Лежа недвижно с закрытыми глазами, я чувствовал, как во мне медленно циркулирует алкоголь. Я развязал шнурки, скинул ботинки и забрался в постель.
Похоже, я был куда более измотан и пьян, чем воображал. Я лежал и ждал, чтобы какой-нибудь женский голос произнес рядом: “Э, милый, сегодня ты перебрал!” Но никто ничего не сказал. Я был абсолютно один.
Начало начал.
Дотянувшись до выключателя, я погасил торшер. “Опять, небось, приснится отель "Дельфин"”, — еще успел подумать я в темноте. Но ничего не приснилось. Открыв поутру глаза, я ощутил внутри лишь какую-то бессмысленную пустоту. Абсолютный ноль, подумал я. Ни снов, ни отеля. Я нахожусь в совершенно вздорном месте и занимаюсь полнейшей ерундой. Походные ботинки валялись на полу у кровати, точно два околевших щенка.
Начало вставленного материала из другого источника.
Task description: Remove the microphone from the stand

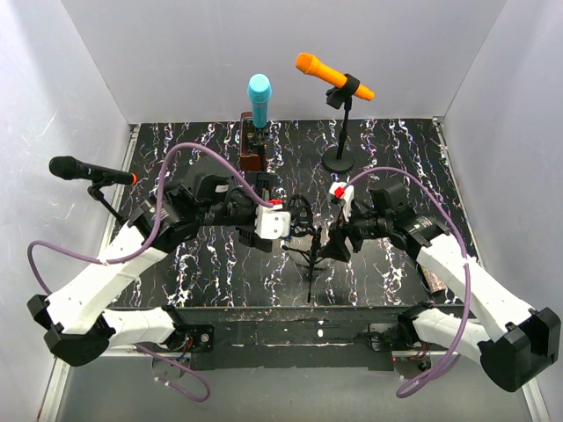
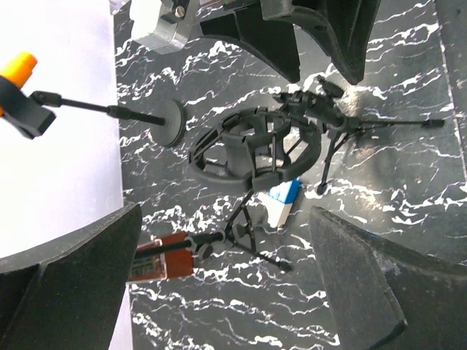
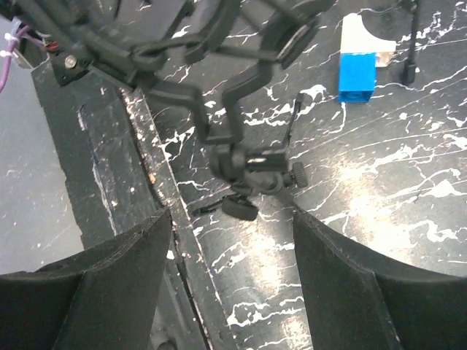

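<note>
An empty black shock-mount stand (image 1: 310,239) on a tripod stands at the table's middle front, between my two grippers. It shows in the left wrist view (image 2: 248,149) and the right wrist view (image 3: 252,171). My left gripper (image 1: 288,221) is open and empty just left of it (image 2: 226,292). My right gripper (image 1: 332,239) is open and empty just right of it (image 3: 233,292). An orange microphone (image 1: 332,76) sits clipped on a round-base stand (image 1: 339,160) at the back. A teal microphone (image 1: 259,97) stands upright at the back centre. A black microphone (image 1: 88,170) is on a stand at the left.
A red-brown box (image 1: 252,145) sits at the teal microphone's foot, also in the left wrist view (image 2: 160,257). A small blue and white block (image 3: 361,62) lies on the black marbled table under the shock mount. White walls enclose three sides. The table's front edge (image 3: 95,146) is close.
</note>
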Robot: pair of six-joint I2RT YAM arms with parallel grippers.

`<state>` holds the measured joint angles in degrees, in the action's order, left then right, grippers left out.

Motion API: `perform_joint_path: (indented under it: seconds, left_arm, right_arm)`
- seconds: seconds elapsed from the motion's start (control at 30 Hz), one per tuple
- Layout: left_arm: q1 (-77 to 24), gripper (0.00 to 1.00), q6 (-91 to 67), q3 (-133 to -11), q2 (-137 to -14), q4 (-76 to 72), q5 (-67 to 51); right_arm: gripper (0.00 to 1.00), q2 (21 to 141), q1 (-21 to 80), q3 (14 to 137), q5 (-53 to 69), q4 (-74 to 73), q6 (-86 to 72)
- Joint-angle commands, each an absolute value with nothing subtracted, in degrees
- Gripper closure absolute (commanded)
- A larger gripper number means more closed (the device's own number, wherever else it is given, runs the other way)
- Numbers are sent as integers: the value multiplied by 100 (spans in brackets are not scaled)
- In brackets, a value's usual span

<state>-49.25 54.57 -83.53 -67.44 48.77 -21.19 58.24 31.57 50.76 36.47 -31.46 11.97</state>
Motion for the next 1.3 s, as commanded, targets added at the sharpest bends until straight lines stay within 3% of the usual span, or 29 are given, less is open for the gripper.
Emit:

Небо за окном закрывали мрачные низкие тучи. Это небо выглядело таким холодным, что казалось, вот-вот пойдет снег. Посмотришь в такое небо — вообще ничего делать не хочется. На часах пять минут восьмого. Ткнув пальцем в пульт дистанционного управления, я включил телевизор и, не вылезая из постели, стал смотреть программу утренних новостей. Ведущие долго рассказывали что-то о предстоящих выборах. Минут через пятнадцать я плюнул, выключил телевизор, встал и поплелся в ванную, где сполоснул лицо — и принялся за бритье. Для пущей бодрости я решил мурлыкать увертюру из “Женитьбы Фигаро”. Вскоре, однако, поймал себя на том, что вроде как мурлычу увертюру из “Волшебной флейты”. Чем больше я старался вспомнить, что откуда, — тем лишь сильнее запутывался. За что бы ни взялся я в это утро — все наперекосяк. Бреясь, порезал щеку. Надев сорочку, вдруг обнаружил, что на манжете оторвана пуговица.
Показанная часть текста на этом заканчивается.